**The task:** Where in the data below does the word "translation" appear? Copy each line that holds it.

**Supplied information:**
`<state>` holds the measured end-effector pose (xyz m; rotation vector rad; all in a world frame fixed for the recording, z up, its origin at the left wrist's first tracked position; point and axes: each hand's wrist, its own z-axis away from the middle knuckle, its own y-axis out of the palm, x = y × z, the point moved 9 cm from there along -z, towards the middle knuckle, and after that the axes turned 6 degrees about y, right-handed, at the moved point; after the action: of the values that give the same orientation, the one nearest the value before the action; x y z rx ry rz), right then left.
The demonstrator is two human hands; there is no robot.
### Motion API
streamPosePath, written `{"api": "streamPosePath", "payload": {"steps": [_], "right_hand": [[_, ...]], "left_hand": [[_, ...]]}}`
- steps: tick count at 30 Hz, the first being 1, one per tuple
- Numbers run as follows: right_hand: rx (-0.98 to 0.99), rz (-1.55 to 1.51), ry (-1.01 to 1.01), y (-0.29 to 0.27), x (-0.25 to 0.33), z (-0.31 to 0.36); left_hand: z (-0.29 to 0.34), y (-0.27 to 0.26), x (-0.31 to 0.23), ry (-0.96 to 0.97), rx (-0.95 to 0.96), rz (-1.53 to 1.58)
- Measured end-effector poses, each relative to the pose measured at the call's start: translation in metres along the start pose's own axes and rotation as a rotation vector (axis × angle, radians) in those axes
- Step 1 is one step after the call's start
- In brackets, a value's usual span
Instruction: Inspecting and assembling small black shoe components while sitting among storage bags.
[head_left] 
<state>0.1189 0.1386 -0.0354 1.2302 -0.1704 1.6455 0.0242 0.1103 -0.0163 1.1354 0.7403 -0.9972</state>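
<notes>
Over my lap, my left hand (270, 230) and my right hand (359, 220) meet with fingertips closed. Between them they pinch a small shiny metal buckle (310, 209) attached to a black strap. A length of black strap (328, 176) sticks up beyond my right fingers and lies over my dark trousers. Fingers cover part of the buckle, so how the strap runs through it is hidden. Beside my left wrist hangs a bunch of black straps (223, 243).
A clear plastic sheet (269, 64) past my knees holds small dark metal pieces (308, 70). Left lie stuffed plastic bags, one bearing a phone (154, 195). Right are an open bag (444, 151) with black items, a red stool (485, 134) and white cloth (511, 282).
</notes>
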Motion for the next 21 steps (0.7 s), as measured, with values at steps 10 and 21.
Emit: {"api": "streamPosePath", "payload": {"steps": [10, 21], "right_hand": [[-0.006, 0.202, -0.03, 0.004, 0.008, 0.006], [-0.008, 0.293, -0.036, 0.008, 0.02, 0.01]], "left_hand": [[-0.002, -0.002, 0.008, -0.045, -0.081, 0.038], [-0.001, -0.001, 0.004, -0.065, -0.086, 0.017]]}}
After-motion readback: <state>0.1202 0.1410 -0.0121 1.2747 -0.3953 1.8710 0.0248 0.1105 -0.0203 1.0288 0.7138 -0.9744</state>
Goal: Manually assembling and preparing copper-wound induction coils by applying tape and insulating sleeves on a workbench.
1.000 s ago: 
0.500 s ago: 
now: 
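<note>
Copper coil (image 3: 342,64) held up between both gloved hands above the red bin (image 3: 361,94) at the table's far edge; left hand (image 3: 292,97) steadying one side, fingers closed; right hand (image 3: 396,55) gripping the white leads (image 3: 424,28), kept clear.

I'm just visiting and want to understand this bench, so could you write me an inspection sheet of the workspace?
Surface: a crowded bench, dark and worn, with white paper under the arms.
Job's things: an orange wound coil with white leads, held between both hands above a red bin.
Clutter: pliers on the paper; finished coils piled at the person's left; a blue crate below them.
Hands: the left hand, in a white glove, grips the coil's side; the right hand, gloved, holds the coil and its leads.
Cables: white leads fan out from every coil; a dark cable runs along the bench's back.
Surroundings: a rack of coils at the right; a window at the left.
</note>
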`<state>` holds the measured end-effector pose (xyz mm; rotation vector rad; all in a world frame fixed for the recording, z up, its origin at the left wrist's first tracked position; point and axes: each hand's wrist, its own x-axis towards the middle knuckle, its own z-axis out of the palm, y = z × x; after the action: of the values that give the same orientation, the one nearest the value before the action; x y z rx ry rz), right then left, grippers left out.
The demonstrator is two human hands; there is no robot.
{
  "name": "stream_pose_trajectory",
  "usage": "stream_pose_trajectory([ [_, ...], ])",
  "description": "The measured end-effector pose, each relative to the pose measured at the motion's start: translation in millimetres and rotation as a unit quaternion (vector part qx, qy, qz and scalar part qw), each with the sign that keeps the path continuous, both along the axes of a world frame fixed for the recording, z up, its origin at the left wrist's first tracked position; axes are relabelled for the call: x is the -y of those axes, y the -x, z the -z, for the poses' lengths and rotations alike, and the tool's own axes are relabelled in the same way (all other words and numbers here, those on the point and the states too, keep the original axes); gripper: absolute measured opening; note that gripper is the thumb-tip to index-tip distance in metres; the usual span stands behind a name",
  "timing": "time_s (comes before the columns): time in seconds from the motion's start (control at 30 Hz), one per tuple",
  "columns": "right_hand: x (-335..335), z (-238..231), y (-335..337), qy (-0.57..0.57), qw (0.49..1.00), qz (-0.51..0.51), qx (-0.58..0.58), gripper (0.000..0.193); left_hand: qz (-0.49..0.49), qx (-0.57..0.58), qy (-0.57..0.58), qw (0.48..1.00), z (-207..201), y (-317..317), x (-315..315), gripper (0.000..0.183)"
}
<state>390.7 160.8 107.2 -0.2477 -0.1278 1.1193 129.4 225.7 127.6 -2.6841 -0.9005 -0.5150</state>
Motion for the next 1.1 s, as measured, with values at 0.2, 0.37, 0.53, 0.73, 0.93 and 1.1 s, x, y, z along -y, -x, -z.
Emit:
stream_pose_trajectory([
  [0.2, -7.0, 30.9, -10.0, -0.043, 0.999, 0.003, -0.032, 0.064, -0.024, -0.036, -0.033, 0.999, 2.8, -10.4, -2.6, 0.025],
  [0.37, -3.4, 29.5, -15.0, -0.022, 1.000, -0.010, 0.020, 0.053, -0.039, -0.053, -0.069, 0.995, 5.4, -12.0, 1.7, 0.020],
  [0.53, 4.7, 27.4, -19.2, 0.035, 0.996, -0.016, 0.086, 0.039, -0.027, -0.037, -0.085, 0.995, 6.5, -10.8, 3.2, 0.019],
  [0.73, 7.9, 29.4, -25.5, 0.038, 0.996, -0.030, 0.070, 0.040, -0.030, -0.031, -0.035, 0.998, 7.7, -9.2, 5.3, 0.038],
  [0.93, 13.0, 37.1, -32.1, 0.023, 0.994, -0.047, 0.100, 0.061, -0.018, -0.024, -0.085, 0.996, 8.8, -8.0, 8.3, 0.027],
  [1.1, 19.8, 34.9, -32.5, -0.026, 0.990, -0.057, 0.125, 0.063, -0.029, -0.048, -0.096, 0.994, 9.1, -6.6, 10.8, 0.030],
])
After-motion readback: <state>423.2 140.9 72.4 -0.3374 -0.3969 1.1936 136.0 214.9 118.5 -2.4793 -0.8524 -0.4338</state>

**Exercise response:**
- Measured end-effector poses, each relative to the pose measured at the call's start: translation in metres along the start pose's own axes and rotation as a rotation vector (axis × angle, radians) in those axes
  "description": "The measured end-effector pose, each relative to the pose measured at the motion's start: translation in millimetres and rotation as a unit quaternion (vector part qx, qy, qz and scalar part qw), each with the sign that keeps the path continuous, both along the axes of a world frame fixed for the recording, z up, its origin at the left wrist's first tracked position; axes are relabelled for the call: x is the -y of those axes, y the -x, z the -z, for the poses' lengths and rotations alike, and the tool's own axes are relabelled in the same way (all other words and numbers here, those on the point and the states too, keep the original axes); gripper: absolute measured opening; note that gripper is the thumb-tip to index-tip distance in metres; the usual span stands behind a name",

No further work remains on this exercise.